- **Prompt**: The reply to the records below should contain exactly the lines from the line with "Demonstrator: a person" through the line with "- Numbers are", and nothing besides.

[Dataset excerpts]

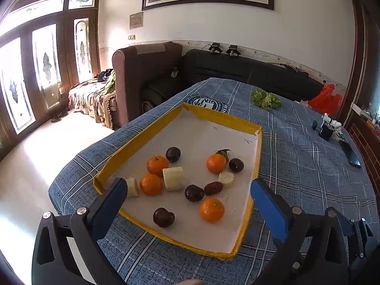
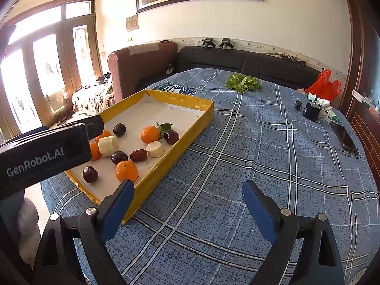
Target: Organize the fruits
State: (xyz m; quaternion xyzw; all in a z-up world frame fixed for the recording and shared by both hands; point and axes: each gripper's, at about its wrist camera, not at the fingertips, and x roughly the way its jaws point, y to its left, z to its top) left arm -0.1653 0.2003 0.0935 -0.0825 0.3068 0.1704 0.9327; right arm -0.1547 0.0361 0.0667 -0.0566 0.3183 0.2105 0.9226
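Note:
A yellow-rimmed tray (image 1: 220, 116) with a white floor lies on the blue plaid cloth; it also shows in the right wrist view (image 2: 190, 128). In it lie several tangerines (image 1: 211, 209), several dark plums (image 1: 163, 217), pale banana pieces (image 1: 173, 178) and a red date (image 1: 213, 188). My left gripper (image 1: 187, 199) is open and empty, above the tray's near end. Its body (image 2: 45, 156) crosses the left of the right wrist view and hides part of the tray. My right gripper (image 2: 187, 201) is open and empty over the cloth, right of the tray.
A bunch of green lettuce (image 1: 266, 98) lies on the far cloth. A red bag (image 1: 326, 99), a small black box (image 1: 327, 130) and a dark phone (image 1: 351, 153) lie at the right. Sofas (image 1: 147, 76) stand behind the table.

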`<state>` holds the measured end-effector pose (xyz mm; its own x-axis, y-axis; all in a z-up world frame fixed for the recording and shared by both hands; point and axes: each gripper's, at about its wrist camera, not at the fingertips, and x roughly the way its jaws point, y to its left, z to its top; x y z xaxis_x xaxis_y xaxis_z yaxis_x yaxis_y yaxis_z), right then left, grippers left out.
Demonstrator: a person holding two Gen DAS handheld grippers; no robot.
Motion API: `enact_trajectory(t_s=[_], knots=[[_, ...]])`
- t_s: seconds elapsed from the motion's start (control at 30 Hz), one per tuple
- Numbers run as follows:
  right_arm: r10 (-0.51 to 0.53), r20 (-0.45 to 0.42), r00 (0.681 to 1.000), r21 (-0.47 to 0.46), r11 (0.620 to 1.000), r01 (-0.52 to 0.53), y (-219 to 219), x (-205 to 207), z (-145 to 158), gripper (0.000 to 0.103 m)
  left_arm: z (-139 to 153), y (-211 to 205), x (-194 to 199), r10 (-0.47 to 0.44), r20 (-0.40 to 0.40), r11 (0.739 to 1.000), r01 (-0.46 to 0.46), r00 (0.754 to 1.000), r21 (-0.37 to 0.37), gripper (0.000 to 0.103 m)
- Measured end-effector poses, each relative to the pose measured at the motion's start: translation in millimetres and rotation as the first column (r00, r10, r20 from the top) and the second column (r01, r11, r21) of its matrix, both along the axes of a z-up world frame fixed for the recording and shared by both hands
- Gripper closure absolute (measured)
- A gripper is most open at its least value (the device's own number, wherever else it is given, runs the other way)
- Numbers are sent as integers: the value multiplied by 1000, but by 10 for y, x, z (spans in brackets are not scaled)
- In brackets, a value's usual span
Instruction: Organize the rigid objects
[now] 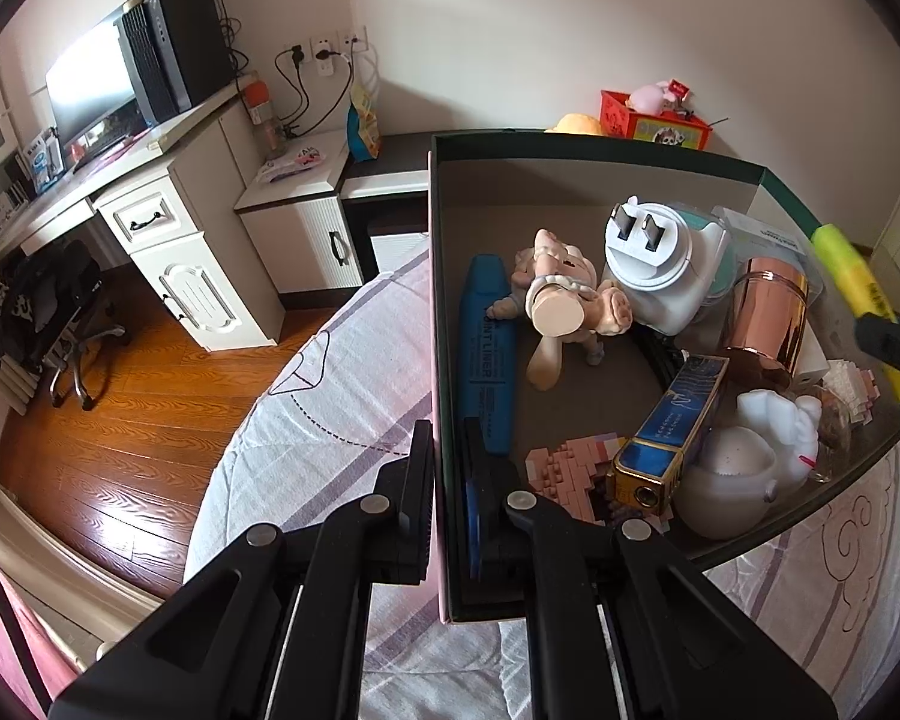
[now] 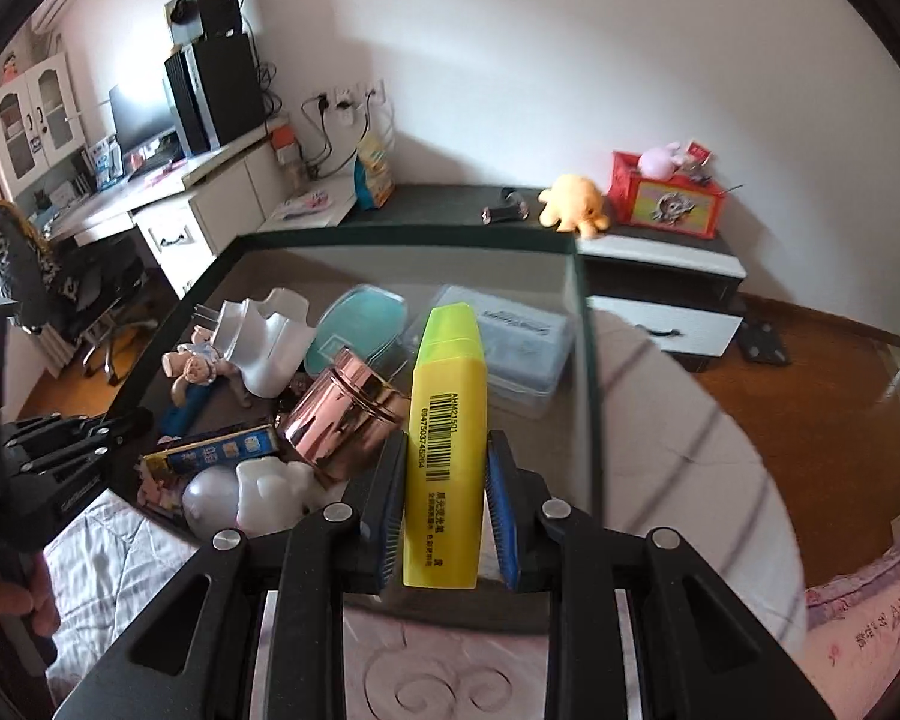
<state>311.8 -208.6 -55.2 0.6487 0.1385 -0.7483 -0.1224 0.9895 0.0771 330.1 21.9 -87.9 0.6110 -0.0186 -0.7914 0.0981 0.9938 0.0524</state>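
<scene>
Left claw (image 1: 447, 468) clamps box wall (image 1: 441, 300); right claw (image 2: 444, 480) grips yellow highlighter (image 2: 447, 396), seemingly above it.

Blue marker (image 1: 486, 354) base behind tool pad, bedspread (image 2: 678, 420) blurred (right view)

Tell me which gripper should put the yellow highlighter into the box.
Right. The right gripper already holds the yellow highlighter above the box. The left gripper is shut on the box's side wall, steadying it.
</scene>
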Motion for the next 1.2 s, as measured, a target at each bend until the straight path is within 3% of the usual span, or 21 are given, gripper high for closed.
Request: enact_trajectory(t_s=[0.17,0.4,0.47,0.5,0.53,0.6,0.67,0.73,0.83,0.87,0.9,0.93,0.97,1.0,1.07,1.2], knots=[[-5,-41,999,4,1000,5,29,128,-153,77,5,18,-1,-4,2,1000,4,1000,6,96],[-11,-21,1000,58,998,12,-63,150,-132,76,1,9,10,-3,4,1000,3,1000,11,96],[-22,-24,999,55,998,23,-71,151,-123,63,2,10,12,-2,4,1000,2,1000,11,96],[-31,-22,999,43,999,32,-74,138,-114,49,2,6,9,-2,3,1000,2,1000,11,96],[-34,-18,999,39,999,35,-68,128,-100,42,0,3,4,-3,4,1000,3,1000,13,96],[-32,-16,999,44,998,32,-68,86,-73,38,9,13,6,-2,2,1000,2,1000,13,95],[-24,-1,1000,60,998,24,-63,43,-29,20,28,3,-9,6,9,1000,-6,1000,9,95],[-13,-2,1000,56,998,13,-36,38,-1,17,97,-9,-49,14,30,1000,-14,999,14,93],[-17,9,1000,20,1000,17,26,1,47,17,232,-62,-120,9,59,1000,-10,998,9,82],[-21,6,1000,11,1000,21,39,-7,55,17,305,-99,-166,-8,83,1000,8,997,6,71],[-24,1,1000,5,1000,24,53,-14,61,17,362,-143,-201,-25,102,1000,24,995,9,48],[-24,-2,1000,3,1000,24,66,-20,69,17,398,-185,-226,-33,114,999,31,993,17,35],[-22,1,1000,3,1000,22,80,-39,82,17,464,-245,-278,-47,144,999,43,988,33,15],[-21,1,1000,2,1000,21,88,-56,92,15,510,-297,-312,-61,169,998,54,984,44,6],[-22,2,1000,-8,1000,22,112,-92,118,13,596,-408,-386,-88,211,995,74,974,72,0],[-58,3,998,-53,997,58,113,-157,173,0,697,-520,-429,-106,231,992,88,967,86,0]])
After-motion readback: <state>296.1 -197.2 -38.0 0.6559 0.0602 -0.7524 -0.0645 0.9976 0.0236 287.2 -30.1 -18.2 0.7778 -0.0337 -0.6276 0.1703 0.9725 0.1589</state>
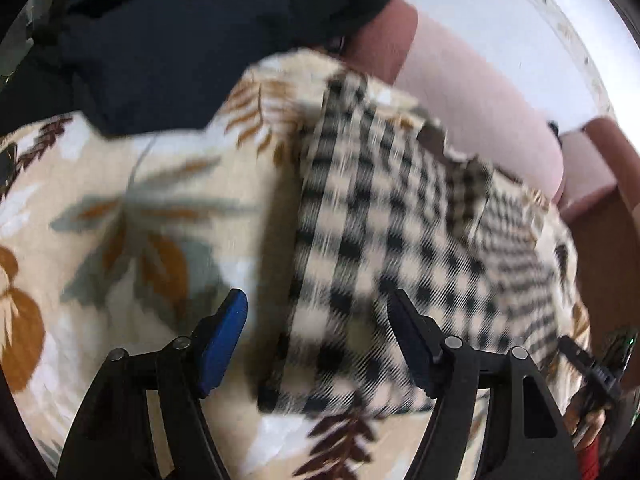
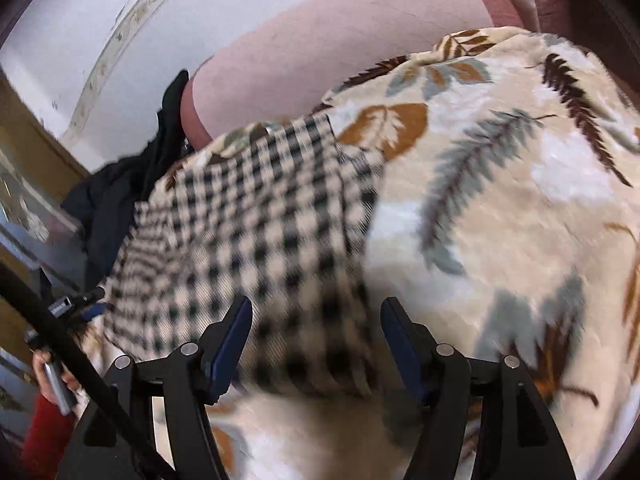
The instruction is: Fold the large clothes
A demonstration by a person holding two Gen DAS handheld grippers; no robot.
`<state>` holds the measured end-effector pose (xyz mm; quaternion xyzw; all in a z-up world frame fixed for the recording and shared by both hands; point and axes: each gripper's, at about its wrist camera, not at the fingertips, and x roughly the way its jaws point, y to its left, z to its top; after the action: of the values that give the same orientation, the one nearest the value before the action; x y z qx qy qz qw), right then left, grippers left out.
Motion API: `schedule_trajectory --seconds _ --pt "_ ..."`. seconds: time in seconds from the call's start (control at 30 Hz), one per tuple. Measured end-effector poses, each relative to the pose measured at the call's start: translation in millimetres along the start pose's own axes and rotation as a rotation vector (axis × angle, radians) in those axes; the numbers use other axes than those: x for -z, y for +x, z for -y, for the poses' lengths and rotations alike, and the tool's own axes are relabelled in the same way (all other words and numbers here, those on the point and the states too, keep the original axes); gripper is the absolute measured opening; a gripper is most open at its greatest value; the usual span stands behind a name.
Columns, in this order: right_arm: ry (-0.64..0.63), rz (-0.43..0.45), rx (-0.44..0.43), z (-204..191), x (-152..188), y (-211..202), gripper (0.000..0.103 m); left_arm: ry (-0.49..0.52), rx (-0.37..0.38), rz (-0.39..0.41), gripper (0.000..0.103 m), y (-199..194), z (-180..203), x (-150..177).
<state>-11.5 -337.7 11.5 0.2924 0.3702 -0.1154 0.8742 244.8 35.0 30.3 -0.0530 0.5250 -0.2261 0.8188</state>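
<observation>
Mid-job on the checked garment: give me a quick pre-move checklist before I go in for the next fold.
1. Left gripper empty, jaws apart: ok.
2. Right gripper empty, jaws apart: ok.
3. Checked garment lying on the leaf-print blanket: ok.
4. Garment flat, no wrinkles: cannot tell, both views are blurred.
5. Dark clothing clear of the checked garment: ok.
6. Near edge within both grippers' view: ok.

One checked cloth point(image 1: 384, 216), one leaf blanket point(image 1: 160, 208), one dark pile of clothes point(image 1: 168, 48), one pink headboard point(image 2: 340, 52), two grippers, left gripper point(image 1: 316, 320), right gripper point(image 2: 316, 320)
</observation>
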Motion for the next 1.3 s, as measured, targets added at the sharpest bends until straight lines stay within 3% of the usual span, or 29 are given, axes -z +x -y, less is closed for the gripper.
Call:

- **Exercise response**:
Demonstrator: a person holding two Gen DAS handheld grippers; no robot.
Motion API: `enact_trajectory(t_s=[_], knots=[[_, ...]])`
- t_s: seconds elapsed from the motion's start (control at 30 Hz), one per tuple
- Numbers run as follows:
  right_arm: r10 (-0.51 to 0.53), r20 (-0.45 to 0.42), r00 (0.681 to 1.000), r21 (-0.47 to 0.46), r11 (0.620 to 1.000), r01 (-0.52 to 0.53), y (-219 to 219), x (-205 to 207), z (-145 to 158), gripper (0.000 to 0.103 m)
  left_arm: z (-139 to 153), y (-211 to 205), x (-194 to 199), r10 (-0.47 to 0.44), r20 (-0.40 to 0.40), r11 (0.739 to 1.000), r01 (-0.46 to 0.46), r00 (0.754 to 1.000), r21 (-0.37 to 0.37), gripper (0.000 to 0.103 m)
- Measured end-effector poses, each relative to the pose measured at the motion's start: translation in millimetres and rotation as the first column (r00, r10, r20 from the top) and the second column (r01, r11, r21) of its matrix, both along the axes of a z-up world frame fixed for the recording and shared by both hands
- Gripper closure absolute (measured)
- A gripper is most open at its least value (the device's own number, wherever else it is given, runs the other way)
- Numbers are sent as integers: the value multiplied by 1000, but by 10 for y, x, z (spans in brackets are not scaled)

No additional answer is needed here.